Day 7 of the research trip for my new novel. I visited the beautiful town of Hervey Bay, known as the whale-watching capital of the world. It boasts kilometres of pristine sandy beaches and is part of Great Sandy Marine Park. The park covers 6,000 square kilometres and includes rocky shores, fringing reefs and the waters of world heritage-listed Fraser Island. This island protects Hervey Bay, leading to the formation of shallow bays and sheltered channels, which blend into sea-grass meadows, mudflats and mangroves. These habitats are home to species such as humpback whales, sea turtles, dugongs, dolphins and endangered grey nurse sharks.
Reefworld is a small, family-run aquarium located right on the foreshore of Hervey Bay. Using only sand-filtered sea water and natural light, it has been operating for over thirty years, captivating locals and visitors alike with unique displays of marine life. I spent some time picking the brains of the highly knowledgeable staff who are great conservationists and regularly rehabilitate sea turtles.
Afterwards I took a walk to the end of historic Urangan Pier – one of the longest in Australia, stretching for almost one kilometre into the ocean.

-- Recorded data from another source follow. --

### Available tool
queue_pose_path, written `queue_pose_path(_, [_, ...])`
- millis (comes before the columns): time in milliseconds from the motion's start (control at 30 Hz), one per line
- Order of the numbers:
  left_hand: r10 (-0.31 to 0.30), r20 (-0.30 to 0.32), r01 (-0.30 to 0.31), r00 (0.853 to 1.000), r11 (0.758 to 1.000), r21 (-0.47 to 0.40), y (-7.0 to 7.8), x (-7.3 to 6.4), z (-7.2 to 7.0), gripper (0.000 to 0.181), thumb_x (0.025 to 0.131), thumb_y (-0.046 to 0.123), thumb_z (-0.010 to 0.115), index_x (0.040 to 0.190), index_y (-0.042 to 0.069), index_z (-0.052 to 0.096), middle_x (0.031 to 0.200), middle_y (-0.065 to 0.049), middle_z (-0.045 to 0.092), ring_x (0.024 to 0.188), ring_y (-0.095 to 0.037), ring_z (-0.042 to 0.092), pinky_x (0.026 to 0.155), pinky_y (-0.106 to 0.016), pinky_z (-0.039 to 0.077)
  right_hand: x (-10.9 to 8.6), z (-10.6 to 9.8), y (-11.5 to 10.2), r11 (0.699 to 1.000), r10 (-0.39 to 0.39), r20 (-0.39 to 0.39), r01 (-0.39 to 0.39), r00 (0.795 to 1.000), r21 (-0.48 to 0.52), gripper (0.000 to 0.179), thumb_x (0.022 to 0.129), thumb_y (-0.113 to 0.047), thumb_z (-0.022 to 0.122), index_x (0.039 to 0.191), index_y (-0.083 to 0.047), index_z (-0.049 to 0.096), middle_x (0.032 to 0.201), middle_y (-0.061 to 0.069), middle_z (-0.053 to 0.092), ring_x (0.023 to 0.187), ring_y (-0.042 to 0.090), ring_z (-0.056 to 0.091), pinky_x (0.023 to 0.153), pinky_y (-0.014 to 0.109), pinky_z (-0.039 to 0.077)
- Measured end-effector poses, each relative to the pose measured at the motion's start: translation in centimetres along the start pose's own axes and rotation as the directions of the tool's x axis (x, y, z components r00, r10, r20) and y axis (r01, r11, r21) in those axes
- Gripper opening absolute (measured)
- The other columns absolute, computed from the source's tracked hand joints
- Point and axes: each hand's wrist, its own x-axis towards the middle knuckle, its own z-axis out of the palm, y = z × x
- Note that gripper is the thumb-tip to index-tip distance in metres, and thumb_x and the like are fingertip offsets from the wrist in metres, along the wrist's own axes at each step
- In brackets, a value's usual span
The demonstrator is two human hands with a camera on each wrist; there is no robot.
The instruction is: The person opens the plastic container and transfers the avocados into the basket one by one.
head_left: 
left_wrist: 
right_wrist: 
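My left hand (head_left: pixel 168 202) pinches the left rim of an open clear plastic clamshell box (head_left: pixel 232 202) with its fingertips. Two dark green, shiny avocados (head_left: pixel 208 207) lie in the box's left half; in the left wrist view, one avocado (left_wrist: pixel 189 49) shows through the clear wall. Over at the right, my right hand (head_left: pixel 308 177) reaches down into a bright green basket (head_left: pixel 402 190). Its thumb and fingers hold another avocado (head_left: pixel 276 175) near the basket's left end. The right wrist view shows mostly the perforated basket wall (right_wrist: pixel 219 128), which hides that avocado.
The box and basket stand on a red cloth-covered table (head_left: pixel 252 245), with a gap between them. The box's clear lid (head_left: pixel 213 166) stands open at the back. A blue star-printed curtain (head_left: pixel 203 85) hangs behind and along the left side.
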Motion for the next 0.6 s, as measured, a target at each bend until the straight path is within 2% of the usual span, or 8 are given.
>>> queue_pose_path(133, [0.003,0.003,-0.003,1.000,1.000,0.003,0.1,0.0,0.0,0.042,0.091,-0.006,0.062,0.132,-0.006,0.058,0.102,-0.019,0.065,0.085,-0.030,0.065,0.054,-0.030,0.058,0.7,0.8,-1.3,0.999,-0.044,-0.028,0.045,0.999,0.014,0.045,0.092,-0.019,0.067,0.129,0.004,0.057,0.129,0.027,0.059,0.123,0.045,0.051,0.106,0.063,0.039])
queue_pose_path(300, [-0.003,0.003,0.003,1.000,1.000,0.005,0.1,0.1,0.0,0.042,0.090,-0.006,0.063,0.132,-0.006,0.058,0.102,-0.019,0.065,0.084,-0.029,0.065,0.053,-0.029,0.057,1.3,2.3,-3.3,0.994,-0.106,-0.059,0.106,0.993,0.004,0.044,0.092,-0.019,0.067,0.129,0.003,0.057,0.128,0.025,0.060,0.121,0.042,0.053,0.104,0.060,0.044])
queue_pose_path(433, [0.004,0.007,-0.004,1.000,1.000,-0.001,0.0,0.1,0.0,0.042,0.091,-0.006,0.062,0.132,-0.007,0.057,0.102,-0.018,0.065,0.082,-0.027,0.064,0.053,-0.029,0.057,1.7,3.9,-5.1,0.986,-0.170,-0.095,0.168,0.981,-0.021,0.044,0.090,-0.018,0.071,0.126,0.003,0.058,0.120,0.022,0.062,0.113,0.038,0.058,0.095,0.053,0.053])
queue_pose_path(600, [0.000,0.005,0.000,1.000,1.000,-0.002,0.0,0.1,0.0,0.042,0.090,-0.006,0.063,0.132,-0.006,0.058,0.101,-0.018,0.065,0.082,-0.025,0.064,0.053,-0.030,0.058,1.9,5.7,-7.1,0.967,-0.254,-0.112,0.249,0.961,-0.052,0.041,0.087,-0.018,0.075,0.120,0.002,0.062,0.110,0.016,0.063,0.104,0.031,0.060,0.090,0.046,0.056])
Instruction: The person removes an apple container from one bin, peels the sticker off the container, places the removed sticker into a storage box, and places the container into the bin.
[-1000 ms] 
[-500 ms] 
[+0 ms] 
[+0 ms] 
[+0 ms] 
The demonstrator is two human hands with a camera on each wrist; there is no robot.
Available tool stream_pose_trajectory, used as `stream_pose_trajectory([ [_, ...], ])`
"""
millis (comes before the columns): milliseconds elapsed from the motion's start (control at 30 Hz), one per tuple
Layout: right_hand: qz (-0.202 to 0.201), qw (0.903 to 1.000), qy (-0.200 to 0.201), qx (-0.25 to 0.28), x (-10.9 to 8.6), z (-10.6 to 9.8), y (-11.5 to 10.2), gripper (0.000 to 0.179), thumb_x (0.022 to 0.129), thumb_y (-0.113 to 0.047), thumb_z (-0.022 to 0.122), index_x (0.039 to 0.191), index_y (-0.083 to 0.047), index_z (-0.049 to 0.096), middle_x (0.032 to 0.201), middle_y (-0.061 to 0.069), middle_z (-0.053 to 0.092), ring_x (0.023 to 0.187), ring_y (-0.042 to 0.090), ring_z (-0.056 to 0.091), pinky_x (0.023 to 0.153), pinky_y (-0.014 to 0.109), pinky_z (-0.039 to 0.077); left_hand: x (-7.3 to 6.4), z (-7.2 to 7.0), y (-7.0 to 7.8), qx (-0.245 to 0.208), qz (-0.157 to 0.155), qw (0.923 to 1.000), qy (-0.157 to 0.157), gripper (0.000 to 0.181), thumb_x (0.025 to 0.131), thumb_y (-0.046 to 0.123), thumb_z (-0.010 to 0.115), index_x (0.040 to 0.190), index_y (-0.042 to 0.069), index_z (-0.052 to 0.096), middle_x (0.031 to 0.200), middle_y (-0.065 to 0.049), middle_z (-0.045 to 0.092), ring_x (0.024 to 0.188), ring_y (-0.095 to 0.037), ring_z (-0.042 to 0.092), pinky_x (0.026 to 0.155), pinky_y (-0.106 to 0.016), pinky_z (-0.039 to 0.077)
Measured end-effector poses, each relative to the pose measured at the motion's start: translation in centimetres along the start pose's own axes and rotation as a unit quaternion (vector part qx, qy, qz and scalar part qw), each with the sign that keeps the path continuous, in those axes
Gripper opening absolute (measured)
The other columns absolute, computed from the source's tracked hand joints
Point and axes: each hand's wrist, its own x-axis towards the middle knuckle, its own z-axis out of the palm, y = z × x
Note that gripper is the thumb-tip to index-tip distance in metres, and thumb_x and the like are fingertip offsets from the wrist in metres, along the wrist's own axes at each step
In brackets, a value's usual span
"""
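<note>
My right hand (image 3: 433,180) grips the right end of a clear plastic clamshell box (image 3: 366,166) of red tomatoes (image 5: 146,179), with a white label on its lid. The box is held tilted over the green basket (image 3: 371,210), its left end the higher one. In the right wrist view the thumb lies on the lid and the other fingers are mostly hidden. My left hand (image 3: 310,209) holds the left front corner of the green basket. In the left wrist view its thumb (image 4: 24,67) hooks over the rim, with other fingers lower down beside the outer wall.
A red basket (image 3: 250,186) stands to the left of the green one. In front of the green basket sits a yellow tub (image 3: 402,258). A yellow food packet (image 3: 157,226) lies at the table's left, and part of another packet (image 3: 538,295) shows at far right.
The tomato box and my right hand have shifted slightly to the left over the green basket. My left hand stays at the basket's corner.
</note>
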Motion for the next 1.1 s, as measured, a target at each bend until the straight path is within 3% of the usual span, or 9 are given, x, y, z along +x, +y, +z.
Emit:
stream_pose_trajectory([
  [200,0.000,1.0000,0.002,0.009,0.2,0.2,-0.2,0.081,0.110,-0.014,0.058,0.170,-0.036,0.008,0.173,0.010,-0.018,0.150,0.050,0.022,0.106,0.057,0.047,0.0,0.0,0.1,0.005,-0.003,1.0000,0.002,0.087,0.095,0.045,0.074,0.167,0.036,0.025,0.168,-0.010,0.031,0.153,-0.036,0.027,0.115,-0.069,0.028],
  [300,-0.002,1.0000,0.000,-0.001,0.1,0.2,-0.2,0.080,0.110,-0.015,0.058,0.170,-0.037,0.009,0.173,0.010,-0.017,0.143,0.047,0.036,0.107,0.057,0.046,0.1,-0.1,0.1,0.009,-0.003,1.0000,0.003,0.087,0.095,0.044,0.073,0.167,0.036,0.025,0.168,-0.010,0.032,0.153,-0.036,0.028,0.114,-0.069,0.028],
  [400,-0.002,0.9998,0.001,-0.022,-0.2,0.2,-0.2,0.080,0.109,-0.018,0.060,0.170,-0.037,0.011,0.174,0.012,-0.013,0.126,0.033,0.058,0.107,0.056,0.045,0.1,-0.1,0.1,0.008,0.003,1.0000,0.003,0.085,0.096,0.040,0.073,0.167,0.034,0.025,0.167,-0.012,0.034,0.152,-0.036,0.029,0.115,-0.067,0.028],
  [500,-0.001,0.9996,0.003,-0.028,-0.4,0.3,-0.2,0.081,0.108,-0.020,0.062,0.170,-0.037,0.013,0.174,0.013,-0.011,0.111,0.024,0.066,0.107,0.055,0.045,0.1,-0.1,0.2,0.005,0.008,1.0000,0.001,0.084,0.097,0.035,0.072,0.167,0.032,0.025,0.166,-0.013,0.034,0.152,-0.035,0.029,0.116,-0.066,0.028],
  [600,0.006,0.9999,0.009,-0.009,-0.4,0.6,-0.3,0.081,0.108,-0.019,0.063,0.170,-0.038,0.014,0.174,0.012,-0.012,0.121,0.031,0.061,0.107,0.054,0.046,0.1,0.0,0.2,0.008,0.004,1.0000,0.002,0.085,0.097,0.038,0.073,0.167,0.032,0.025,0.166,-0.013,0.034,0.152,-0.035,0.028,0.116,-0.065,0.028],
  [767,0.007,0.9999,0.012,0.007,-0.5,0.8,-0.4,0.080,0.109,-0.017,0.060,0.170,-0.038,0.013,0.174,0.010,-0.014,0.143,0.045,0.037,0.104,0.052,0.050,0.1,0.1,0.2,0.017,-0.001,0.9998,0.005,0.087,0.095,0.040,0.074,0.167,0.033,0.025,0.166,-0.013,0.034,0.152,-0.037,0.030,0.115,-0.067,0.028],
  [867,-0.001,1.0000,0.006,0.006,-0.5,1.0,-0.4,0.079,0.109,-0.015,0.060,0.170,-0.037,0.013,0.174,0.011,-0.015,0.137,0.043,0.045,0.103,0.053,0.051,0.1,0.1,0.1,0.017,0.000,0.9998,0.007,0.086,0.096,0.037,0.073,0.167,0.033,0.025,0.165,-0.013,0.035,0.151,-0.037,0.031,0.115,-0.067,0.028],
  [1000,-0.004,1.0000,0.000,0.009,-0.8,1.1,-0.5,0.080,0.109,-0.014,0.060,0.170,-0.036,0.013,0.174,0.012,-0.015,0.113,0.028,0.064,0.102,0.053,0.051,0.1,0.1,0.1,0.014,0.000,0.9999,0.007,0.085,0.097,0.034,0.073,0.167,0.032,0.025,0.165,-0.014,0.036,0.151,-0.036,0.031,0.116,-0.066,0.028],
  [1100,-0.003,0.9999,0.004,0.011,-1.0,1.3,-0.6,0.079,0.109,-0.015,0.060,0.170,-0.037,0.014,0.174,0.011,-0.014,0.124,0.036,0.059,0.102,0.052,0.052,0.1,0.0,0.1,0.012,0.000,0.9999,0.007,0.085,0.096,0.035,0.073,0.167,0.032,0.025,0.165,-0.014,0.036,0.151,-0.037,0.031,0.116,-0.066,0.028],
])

I was rewarded with spectacular views of Hervey Bay, but was also disturbed by the amount of litter left behind by fishermen. Here’s a selection of the rubbish I collected on my pier walk. Lots of discarded fishing line, cans, cigarette butts, plastic … all deadly to marine life, and just minutes away from being blown into the water. How on earth can people be so ignorant and/or reckless, especially in a place renowned for its beauty and biodiversity? It left a bitter taste in my mouth after what had been a perfect day.
Last night thousands of Australians, including me, took part in Earth Hour, an event that kicked off a year-round campaign against climate change. It is a worldwide movement for the planet organized by the World Wide Fund for Nature (WWF) and it began right here in Australia as a lights off hour in 2007. Earth Hour engages a massive mainstream community on a broad range of environmental issues. Households and businesses turn off their non-essential lights for one hour as a symbol of their commitment to the planet. The event has now been embraced by 7001 cities and 152 nations across the globe. And in 2014, Earth Hour will focus attention on one of the world’s most iconic and threatened places: Australia’s Great Barrier Reef.
This topic holds particular significance to me, as the new novel I’m writing is set on the Queensland coast at the southern tip of the reef. It is about a zoologist with a passion for marine mammals. As the largest living structure on the planet, the Great Barrier Reef stretches for over two thousand, three hundred kilometres, and is so large it can be seen from space. It contains three thousand individual reefs and nine hundred islands. Incredibly rich and diverse, it extends over fourteen degrees of latitude, from shallow estuarine areas to deep oceanic waters.
Channel ten screened a special television event last night just prior to Earth Hour. It revealed the true story of what’s happening to the reef due to climate change, dredging, pollution and over-fishing. The program was grim viewing. The Great Barrier Reef has shrunk by fifty percent in the last twenty-seven years. Let’s hope 2014 can mark a rally to action, and we can convince politicians to protect this unique wonder of the natural world.
And now to the winners of the prize draw. Congratulations to Karen Stalker, Mary Preston and Jenna O. You have each won a book. I’ll be emailing you all shortly.